BEGIN Given material

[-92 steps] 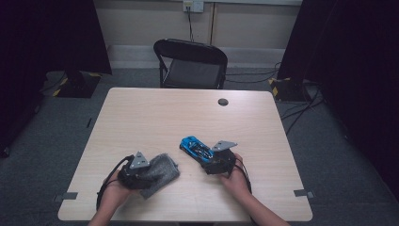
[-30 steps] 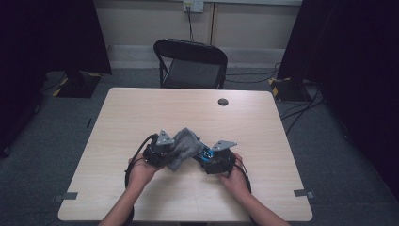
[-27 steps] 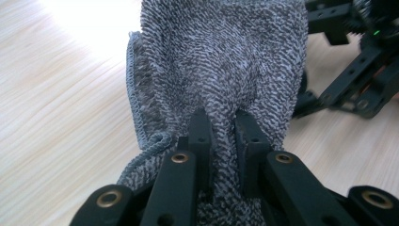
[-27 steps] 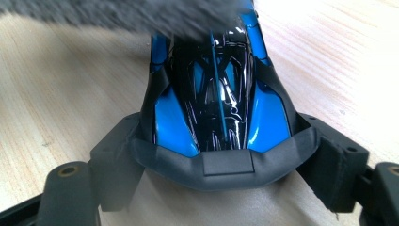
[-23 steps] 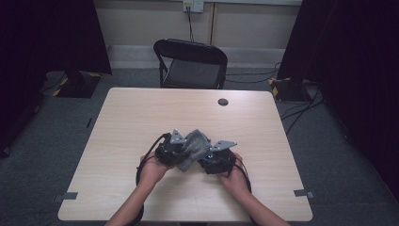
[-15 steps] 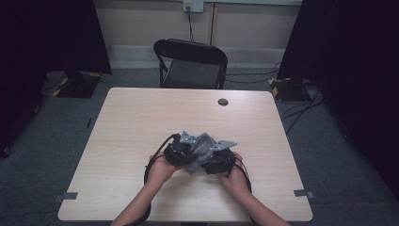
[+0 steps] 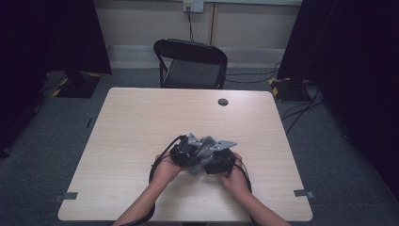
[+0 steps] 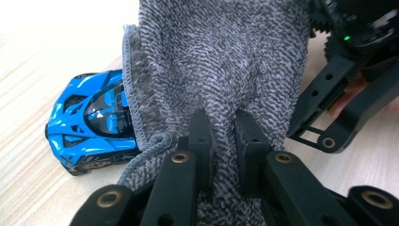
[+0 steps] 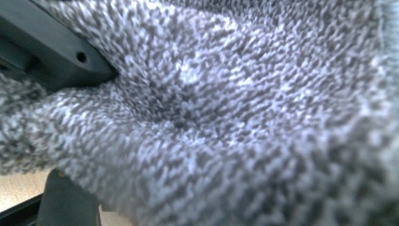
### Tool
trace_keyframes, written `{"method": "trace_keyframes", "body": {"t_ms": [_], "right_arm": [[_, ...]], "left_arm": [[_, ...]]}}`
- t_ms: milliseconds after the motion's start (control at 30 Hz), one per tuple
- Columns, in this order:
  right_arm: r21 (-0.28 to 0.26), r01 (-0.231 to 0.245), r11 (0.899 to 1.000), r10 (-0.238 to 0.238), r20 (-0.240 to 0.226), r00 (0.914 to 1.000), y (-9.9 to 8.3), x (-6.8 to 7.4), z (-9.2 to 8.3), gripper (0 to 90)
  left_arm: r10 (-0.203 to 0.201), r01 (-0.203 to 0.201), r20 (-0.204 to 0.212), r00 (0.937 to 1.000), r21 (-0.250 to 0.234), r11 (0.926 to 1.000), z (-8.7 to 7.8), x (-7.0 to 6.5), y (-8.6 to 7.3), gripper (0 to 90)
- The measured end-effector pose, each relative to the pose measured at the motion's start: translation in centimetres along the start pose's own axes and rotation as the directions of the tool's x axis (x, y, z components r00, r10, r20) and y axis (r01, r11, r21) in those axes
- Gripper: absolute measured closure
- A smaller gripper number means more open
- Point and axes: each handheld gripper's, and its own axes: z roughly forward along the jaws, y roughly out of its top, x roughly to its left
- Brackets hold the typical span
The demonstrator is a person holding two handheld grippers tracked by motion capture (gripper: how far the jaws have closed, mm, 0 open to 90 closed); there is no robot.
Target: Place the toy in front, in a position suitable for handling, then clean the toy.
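**Cloth draped over the toy car, wiping barely begun**

Nearest the person, both forearms come in from the bottom of the high view and meet close together at the near middle of the pale wooden surface (image 7: 141,122). The left gripper (image 8: 220,136) has its jaws clamped on a fold of the grey terry cloth (image 8: 221,70); in the left gripper view the fabric bunches between the two black jaws and spreads upward from them. Just beyond, the cloth lies over the rear of the glossy blue toy sports car (image 8: 91,120), whose nose and windscreen stick out bare on the surface. The right gripper (image 7: 221,160) sits touching the cloth's far side; its own view is pressed against the fabric, so I cannot tell whether its jaws are apart or together, though it probably steadies the car.

By my judgement the cloth is delivered and the wipe is at its start: the car's front remains uncovered and unrubbed.

Farther off, a small dark round disc (image 7: 223,101) lies near the surface's far edge, and a black folding chair (image 7: 190,63) stands behind it.
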Motion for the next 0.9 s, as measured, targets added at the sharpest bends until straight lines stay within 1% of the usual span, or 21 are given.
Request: {"method": "trace_keyframes", "body": {"t_ms": [167,200,300,367,467,633,667,700,800,900], "right_arm": [[0.0,0.001,1.0,-0.001,0.0,1.0,0.0,0.0,0.0,23.2],[0.0,0.001,1.0,-0.001,0.0,1.0,0.0,0.0,0.0,23.2],[0.0,0.002,1.0,-0.002,-0.001,1.0,0.0,0.0,0.0,23.2],[0.0,0.002,1.0,-0.002,-0.001,1.0,0.0,0.0,0.0,23.3],[0.001,0.0,1.0,0.0,-0.001,1.0,0.0,0.0,0.0,23.3],[0.001,0.001,1.0,-0.001,-0.002,1.0,0.0,0.0,0.0,23.4],[0.001,0.002,1.0,-0.002,-0.004,1.0,0.0,0.0,0.0,23.5],[0.001,0.002,1.0,-0.002,-0.004,1.0,0.0,0.0,0.0,23.5],[0.001,0.003,1.0,-0.003,-0.004,1.0,0.0,0.0,0.0,23.5],[0.001,0.003,1.0,-0.003,-0.004,1.0,0.0,0.0,0.0,23.5]], "left_arm": [[0.004,-0.004,-0.014,0.9999,0.015,0.9999,0.2,0.1,0.1,79.7],[0.013,-0.012,-0.027,0.9996,0.021,0.9997,0.2,0.1,0.2,79.7],[0.001,0.0,-0.034,0.9994,0.024,0.9997,0.3,0.4,0.2,79.6],[0.001,0.0,-0.038,0.9993,0.032,0.9995,0.2,0.7,0.2,79.6],[-0.021,0.023,-0.055,0.9983,0.034,0.9992,0.1,1.1,0.3,79.7],[-0.026,0.03,-0.072,0.997,0.049,0.9984,-0.1,1.9,0.5,79.7],[-0.035,0.039,-0.081,0.9961,0.048,0.9981,-0.2,2.1,0.5,79.8],[-0.045,0.049,-0.079,0.9959,0.051,0.9975,-0.2,2.4,0.6,79.8],[-0.057,0.062,-0.091,0.9942,0.049,0.9969,-0.3,3.0,0.6,79.8],[-0.076,0.08,-0.092,0.9929,0.045,0.9958,-0.4,3.6,0.5,79.8]]}}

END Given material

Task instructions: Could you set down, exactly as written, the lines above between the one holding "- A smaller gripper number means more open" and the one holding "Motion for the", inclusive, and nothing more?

Reply to the exercise:
- A smaller gripper number means more open
- Point and axes: each handheld gripper's, and its own axes: z roughly forward along the jaws, y roughly out of its top, x roughly to its left
- Brackets hold the typical span
The demonstrator is a person holding two handheld grippers tracked by motion capture (gripper: how far the jaws have closed, mm, 0 open to 90 closed); there is no robot.
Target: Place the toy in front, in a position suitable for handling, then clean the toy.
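**Cloth draped over the toy car, wiping barely begun**

Nearest the person, both forearms come in from the bottom of the high view and meet close together at the near middle of the pale wooden surface (image 7: 141,122). The left gripper (image 8: 220,136) has its jaws clamped on a fold of the grey terry cloth (image 8: 221,70); in the left gripper view the fabric bunches between the two black jaws and spreads upward from them. Just beyond, the cloth lies over the rear of the glossy blue toy sports car (image 8: 91,120), whose nose and windscreen stick out bare on the surface. The right gripper (image 7: 221,160) sits touching the cloth's far side; its own view is pressed against the fabric, so I cannot tell whether its jaws are apart or together, though it probably steadies the car.

By my judgement the cloth is delivered and the wipe is at its start: the car's front remains uncovered and unrubbed.

Farther off, a small dark round disc (image 7: 223,101) lies near the surface's far edge, and a black folding chair (image 7: 190,63) stands behind it.
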Motion for the next 0.9 s, as measured, targets added at the sharpest bends until straight lines stay within 1% of the usual span, or 21 are given.

The exercise has been completed.